22-year old Aisling Gallagher, speaking at the Robin Hood demonstration pictured below, values the Islington North MP’s position against austerity – something other leadership candidates lack. “Governmental economic policies (ie cuts and “reforms”) have a hugely devastating impact on women and even more so on black women, migrant women, disabled women and so on”, she says.
To those who once revelled in Robin Hood films, the comparison of this newly emerging hero with a legendary one is quite pleasing, and indeed Nottingham, where lives one of many gifted Corbyn allies – former Labour MP and environmentalist, Alan Simpson – already has much to be proud of, including:
- its exemplary public transport system,
- its coalfield regeneration,
- and now its Robin Hood Energy Company, first council-taxpayer owned energy firm to operate on that basis since market was nationalised in 1948
Corbyn, for the common good
Jeremy Corbyn tells ‘hundreds of merry men and women’ – actually well over a thousand and merry/happy indeed – at the North Circus Street venue and the overflow in the courtyard behind Nottingham Playhouse , that the government needs to stop concentrating wealth in the hands of the have-a-lots and start investing in public services and welfare benefits for the have-nots. After all, he continues, single parents, nurses and other ordinary workers didn’t cause the 2008 financial crisis; bankers bent on “grotesque” profits did. Yet the rest of society is paying the price as the state slashes spending after doling out billions to rescue the banks.
Unelectable: scruffy, rumpled and non-telegenic?

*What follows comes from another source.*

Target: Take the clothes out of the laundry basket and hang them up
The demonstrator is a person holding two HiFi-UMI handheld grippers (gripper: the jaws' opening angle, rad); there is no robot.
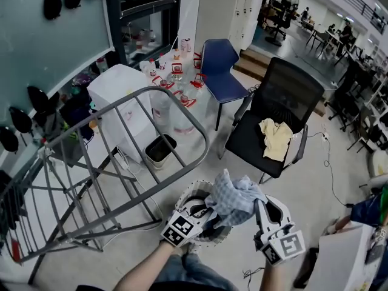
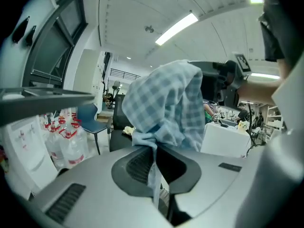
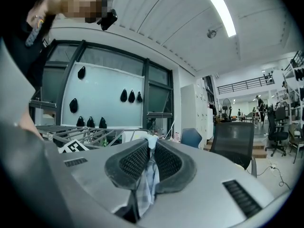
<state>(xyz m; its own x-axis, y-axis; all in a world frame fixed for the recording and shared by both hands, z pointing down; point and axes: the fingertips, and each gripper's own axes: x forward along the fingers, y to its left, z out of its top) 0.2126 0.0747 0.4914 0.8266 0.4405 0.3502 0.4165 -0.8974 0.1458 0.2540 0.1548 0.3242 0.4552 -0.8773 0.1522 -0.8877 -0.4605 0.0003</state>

That’s debatable, one could instead describe his appearance as casual, relaxed and confident – decide for yourself. Chu describes Corbyn’s three rivals: “younger, slicker and, so far, fairly hopeless at firing up the public imagination” and their well-groomed youth is not of interest to Corbyn’s newly hopeful support base.
And if so moved he will spruce up, wearing the totally pointless necktie and suit. See – and hear – the 2013 Oxford Union debate.
“He steps outside of the paradigm,” says Nottingham cafe owner Tres Gretton-Roche. “There’s something that feels very different. The whole thing that surrounded Blair was spin; there was something unreal about it. But what Jeremy Corbyn has is a real rhetoric, a real connection.”
Corbyn ‘clings to’ (Chu’s expression) – or rather is faithful to – causes such as nuclear disarmament. Would Chu value him more if he trimmed with the wind like most other politicians? I suspect not. He is also said to cling to a proposal to re-nationalise the country’s energy sector – for obvious reasons as the 99% are exploited and profits fly abroad.
Chu notes that Corbyn favours Britain’s withdrawal from the North Atlantic Treaty Organization – no so outlandish: several eminent commentators have said that NATO has outlived its purpose and exceeded its original mandate – see US army Lt. Col. Robert L. Bateman, Nick Witney, Senior Policy Fellow at the European Council on Foreign Relations, formerly the European Defence Agency’s first Chief Executive and others. The thousands who protested at the NATO summit in Cardiff last year obviously agree.
Chu’s reference to Margaret Thatcher is a great cue for tomorrow’s post – a comparison of the two politicians, also lighthearted, which would indeed encourage Corbyn if he ever finds time to read it.